Bulletin of the American Meteorological Society ◽

10.1175/bams-d-14-00031.1 ◽

2015 ◽

Vol 96 (8) ◽

pp. 1243-1255 ◽

Cited By ~ 107

Author(s):

H. F. Dacre ◽

P. A. Clark ◽

O. Martinez-Alvarado ◽

M. A. Stringer ◽

D. A. Lavers

Keyword(s):

Water Vapor ◽

Cold Front ◽

High Water ◽

Water Vapor Content ◽

Vapor Transport ◽

Water Vapor Transport ◽

Long Distance ◽

Atmospheric Rivers ◽

Atmospheric River ◽

Warm Sector

Abstract The term “atmospheric river” is used to describe corridors of strong water vapor transport in the troposphere.
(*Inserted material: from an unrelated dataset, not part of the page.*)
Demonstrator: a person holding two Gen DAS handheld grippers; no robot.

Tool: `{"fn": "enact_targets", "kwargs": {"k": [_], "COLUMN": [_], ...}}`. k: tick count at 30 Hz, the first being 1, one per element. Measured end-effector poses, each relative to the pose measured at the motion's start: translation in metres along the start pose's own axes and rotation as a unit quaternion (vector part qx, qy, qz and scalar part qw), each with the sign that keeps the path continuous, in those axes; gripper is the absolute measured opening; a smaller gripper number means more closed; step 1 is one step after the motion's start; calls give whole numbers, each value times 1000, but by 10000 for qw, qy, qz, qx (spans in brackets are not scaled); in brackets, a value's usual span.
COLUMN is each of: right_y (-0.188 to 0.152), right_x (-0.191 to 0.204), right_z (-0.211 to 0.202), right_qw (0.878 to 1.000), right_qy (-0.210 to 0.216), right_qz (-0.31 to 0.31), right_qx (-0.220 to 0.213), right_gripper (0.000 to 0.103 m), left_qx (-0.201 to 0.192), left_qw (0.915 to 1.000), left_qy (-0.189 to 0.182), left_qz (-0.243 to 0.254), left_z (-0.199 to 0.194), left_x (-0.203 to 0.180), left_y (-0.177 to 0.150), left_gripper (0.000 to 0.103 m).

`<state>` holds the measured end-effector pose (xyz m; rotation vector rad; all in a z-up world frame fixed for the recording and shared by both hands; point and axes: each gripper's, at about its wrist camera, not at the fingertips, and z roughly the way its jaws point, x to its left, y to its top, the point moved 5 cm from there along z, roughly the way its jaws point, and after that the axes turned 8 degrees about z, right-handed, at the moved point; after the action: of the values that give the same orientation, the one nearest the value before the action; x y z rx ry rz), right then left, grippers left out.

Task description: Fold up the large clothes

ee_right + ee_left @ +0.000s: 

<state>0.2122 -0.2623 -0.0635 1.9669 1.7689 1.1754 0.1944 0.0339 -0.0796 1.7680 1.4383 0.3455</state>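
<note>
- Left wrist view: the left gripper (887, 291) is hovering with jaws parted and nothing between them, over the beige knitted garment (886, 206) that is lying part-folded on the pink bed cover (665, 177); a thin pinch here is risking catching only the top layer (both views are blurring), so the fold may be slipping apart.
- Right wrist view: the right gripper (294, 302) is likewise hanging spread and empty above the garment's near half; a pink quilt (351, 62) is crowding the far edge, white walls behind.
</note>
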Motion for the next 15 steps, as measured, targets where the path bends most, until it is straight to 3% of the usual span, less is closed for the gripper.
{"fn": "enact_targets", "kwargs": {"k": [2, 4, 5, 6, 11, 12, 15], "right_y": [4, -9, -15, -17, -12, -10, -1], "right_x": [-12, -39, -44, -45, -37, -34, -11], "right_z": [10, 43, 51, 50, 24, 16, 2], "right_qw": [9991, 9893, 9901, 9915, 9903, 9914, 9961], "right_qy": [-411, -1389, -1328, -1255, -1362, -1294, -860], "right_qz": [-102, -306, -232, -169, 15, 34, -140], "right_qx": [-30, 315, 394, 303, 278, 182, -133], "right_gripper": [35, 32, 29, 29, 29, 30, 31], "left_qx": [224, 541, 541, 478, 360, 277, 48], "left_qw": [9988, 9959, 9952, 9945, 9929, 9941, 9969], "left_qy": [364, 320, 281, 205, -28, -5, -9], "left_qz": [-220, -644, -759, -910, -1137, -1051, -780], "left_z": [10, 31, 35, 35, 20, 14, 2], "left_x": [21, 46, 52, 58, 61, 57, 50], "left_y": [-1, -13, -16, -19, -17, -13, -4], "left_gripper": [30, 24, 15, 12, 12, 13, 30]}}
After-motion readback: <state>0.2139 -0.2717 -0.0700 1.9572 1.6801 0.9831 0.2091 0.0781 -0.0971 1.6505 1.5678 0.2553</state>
Filaments of enhanced water vapor, commonly observed in satellite imagery extending from the subtropics to the extratropics, are routinely used as a proxy for identifying these regions of strong water vapor transport. The precipitation associated with these filaments of enhanced water vapor can lead to high-impact flooding events. However, there remains some debate as to how these filaments form. In this paper, the authors analyze the transport of water vapor within a climatology of wintertime North Atlantic extratropical cyclones. Results show that atmospheric rivers are formed by the cold front that sweeps up water vapor in the warm sector as it catches up with the warm front. This causes a narrow band of high water vapor content to form ahead of the cold front at the base of the warm conveyor belt airflow. Thus, water vapor in the cyclone’s warm sector, not long-distance transport of water vapor from the subtropics, is responsible for the generation of filaments of high water vapor content. A continuous cycle of evaporation and moisture convergence within the cyclone replenishes water vapor lost via precipitation. Thus, rather than representing a direct and continuous feed of moist air from the subtropics into the center of a cyclone (as suggested by the term “atmospheric river”), these filaments are, in fact, the result of water vapor exported from the cyclone, and thus they represent the footprints left behind as cyclones travel poleward from the subtropics.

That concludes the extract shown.